ASUS U30Jc Revisited: Adding an SSDby Jarred Walton on June 1, 2010 2:15 PM EST
The Good News: General OS and Application Performance
We'll start with the areas where SSDs really help. General application performance is better in many cases, and benchmark suites like PCMark reflect this quite well. Booting and shutting down Windows is also noticeably faster. We didn't include boot/shut down times in our initial U30Jc review, but we'll have results with and without the SSD here. If you want to look at performance relative to other laptops, please refer back to our original U30Jc review; our focus here will be on the performance increase (or decrease) caused by adding the SSD.

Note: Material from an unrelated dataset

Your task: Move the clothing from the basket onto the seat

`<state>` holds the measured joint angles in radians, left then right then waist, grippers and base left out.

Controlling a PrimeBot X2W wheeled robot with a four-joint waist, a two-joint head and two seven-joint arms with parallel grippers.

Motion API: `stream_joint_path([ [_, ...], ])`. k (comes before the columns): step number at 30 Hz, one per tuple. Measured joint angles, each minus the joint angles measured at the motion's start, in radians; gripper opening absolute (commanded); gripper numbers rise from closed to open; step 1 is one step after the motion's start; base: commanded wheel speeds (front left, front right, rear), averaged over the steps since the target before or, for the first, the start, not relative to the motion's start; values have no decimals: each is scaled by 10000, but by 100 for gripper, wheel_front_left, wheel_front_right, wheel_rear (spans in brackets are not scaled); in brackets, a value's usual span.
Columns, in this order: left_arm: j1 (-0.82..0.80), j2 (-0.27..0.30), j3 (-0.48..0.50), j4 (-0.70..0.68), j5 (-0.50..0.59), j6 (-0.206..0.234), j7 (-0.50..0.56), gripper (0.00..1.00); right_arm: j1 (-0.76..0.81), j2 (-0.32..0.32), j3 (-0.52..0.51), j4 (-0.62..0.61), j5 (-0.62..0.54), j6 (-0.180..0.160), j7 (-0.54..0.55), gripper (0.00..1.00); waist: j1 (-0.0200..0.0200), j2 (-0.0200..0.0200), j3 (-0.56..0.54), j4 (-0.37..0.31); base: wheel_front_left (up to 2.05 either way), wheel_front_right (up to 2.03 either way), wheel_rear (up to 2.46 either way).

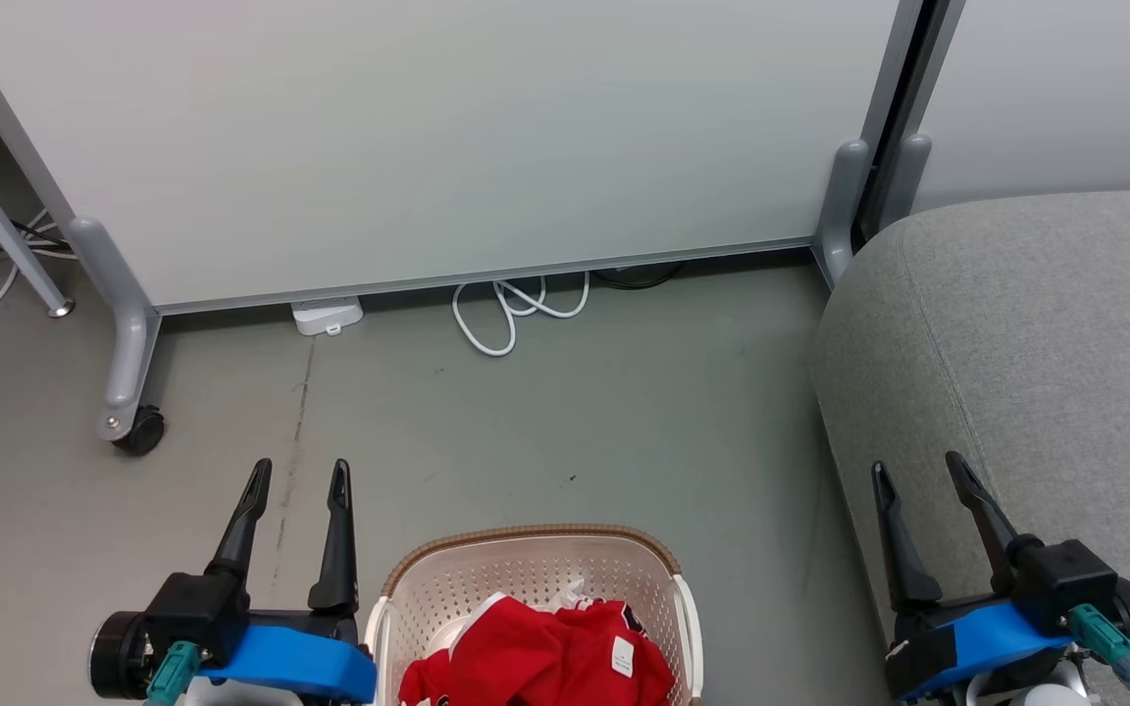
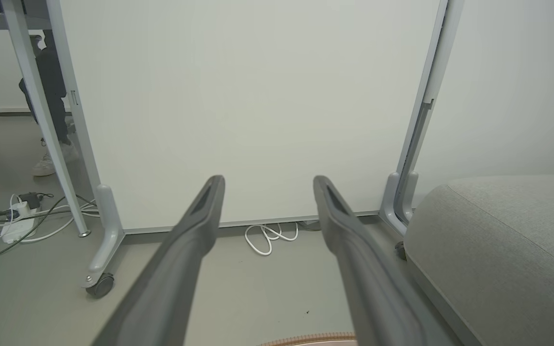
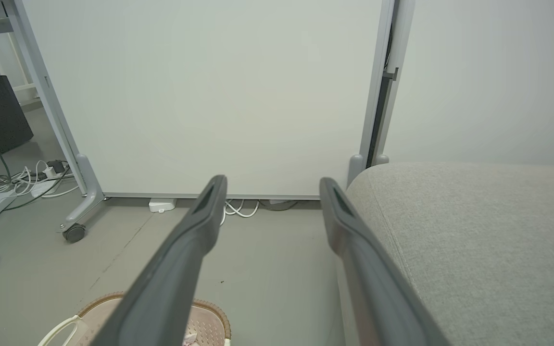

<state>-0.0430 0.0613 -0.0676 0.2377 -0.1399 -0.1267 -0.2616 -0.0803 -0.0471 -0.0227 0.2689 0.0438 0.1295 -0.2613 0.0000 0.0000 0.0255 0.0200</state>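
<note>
The grey concrete floor (image 1: 575, 412) carries everything, and the basket serves as the mark for placing the rest. Beyond the basket, well apart from it, stands a tall white partition panel (image 1: 428, 137) on a grey wheeled frame, closing off the workspace. To the basket's right, near it with a strip of floor between, rises the large light-grey fabric-upholstered seat (image 1: 1046, 343) with rounded edges; what shows of its top is plain fabric, so it looks ready as the drop place.

The cream-white perforated plastic laundry basket (image 1: 526, 579) with a brown woven-look rim sits on the floor close before the robot, probably so that either arm can reach in. Inside it lies the clothing (image 1: 536, 652), a crumpled heap of red sports fabric with white trim, so no part of the task is done yet.

The left end effector (image 1: 300, 471) hangs just beside the basket's left side, its two long dark fingers spread wide and holding nothing. The right end effector (image 1: 916, 466) hovers to the basket's right, by the seat's edge, likewise released and empty. Both point past the basket, which reads as a ready pose; the next move should be a reach down into the heap.

A looped white cable (image 1: 511, 309) lies on the floor beyond the basket. A small white tag (image 1: 623, 656) shows on the clothing in the basket.
</note>
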Motion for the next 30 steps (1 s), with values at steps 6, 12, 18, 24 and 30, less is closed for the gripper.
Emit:
stream_joint_path([
  [6, 1, -10, 8, 0, -8, -21, 0, 100, 0, 0, -10, 0, 12, 0, 0, 100, 0, 0, 17, 5, 0, 0, 0],
  [12, 1, -21, 8, 4, -6, -21, 0, 100, 0, 0, -4, -6, 29, 0, 0, 100, 0, 0, 33, 4, 0, 0, 0],
  [18, 36, -4, 77, 127, -6, -23, -2, 100, -120, 0, 180, -61, 63, 0, 0, 100, 0, 0, 190, -184, 0, 0, 0],
  [24, 0, 12, 205, 374, -6, -23, -13, 100, -246, -6, 430, -207, 105, 0, -2, 100, 0, 0, 602, -619, 0, 0, 0],
  [30, -364, 125, 259, 1097, 82, -23, -13, 100, -579, -10, 706, -424, 144, 4, -4, 100, 1, 0, 1320, -1196, 0, 0, 0],
])
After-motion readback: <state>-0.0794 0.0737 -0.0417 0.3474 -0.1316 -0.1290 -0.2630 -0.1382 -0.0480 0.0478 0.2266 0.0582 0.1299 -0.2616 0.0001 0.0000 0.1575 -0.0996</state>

The big win here is PCMark Vantage, which has a lot of hard drive access tests. The overall score increased by 50%, which is certainly worthy of notice. Anyone looking to get to the top of the ORB in PCMark absolutely has to have an SSD, but the increased PCMark Vantage score is also a reflection of the general improvement in application launch times. Windows Start/Shut Down times are also better across the board, particularly the Boot, Resume, and Hibernate tests. On a desktop, I would personally argue that booting/shutting down doesn't happen enough to make these times matter; with a laptop, it's not unusual to hibernate/resume multiple times over the course of a day, and if you want to just make a few quick notes the seconds saved are very noticeable.
Besides the above tests, it's sometimes difficult to quantify what an SSD truly brings to the table. With a good SSD, even a slower laptop like one of the CULV models can feel much faster in general use. It won't be able to do any better at CPU or GPU intensive tasks, but launching office applications and web browsers (especially if you launch multiple applications at once!), surfing the web, installing software and patches… all of these common tasks complete much faster with an SSD. We ran some additional performance tests just to show how much of a difference it can make.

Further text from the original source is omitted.